## What to work on
Omit all pictures. Print the remaining lines exactly, from the start of the data through the line containing "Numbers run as".

## Exercise data
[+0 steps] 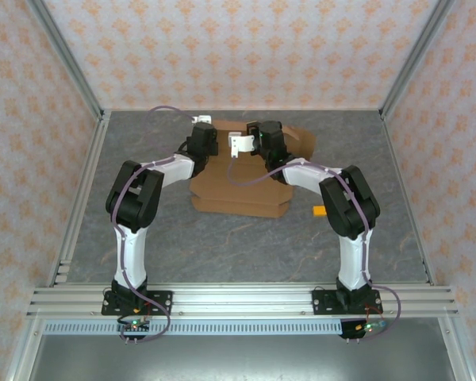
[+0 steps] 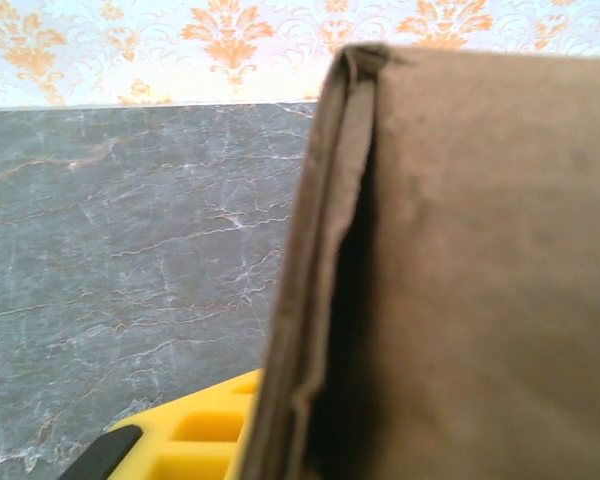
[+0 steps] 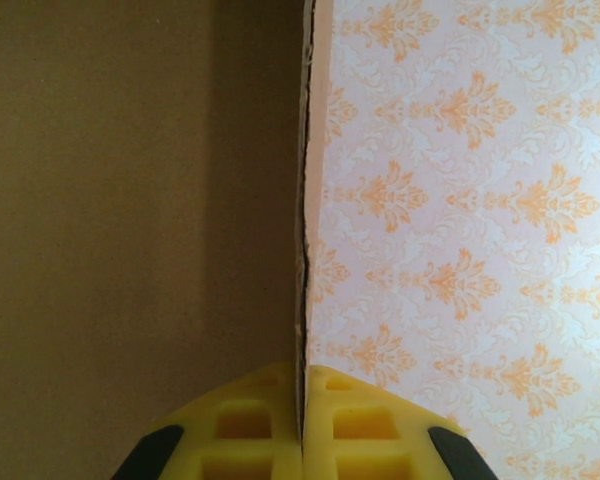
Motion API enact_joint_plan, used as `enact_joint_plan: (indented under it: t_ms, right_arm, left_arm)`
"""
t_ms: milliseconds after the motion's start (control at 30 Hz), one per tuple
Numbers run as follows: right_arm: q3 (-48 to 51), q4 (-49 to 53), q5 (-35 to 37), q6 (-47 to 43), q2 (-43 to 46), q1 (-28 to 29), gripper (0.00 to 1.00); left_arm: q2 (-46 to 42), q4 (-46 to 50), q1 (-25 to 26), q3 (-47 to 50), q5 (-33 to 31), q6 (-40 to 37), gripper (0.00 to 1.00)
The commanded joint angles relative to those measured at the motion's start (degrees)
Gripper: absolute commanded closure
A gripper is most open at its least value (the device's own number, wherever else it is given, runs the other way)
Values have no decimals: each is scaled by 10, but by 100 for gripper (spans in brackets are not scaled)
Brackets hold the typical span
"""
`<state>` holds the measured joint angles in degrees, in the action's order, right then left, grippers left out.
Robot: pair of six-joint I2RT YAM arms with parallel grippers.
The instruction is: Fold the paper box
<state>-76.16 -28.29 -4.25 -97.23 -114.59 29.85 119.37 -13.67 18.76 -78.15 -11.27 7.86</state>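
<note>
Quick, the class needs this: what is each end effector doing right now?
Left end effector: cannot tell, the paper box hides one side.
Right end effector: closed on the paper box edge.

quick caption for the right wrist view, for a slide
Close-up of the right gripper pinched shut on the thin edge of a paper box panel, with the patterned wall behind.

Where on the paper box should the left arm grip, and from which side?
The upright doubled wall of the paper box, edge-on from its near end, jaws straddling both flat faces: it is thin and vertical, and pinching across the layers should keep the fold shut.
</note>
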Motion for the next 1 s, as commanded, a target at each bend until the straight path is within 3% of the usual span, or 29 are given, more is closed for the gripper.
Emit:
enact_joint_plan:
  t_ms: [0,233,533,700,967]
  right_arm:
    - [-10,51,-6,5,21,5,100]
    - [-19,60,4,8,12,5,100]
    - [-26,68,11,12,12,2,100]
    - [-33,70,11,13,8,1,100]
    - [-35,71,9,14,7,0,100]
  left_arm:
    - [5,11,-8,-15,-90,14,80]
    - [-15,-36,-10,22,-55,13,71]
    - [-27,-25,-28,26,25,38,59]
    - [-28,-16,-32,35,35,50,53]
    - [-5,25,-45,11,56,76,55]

## Output below
[+0 steps] 
[+0 steps] 
[+0 steps] 
Motion API enact_joint_plan, used as `enact_joint_plan: (indented under it: t_ms, right_arm, left_arm)`
"""
t_ms: milliseconds after the motion's start (control at 30 Hz), one per tuple
Numbers run as follows: right_arm: q3 (-48 to 51), q4 (-49 to 53), q5 (-35 to 37), q6 (-47 to 43), q2 (-43 to 46), q1 (-28 to 29), gripper (0.00 to 1.00); left_arm: q2 (-46 to 42), q4 (-46 to 50), q1 (-25 to 26), q3 (-47 to 50), q5 (-33 to 31), q6 (-40 to 37), gripper (0.00 to 1.00)

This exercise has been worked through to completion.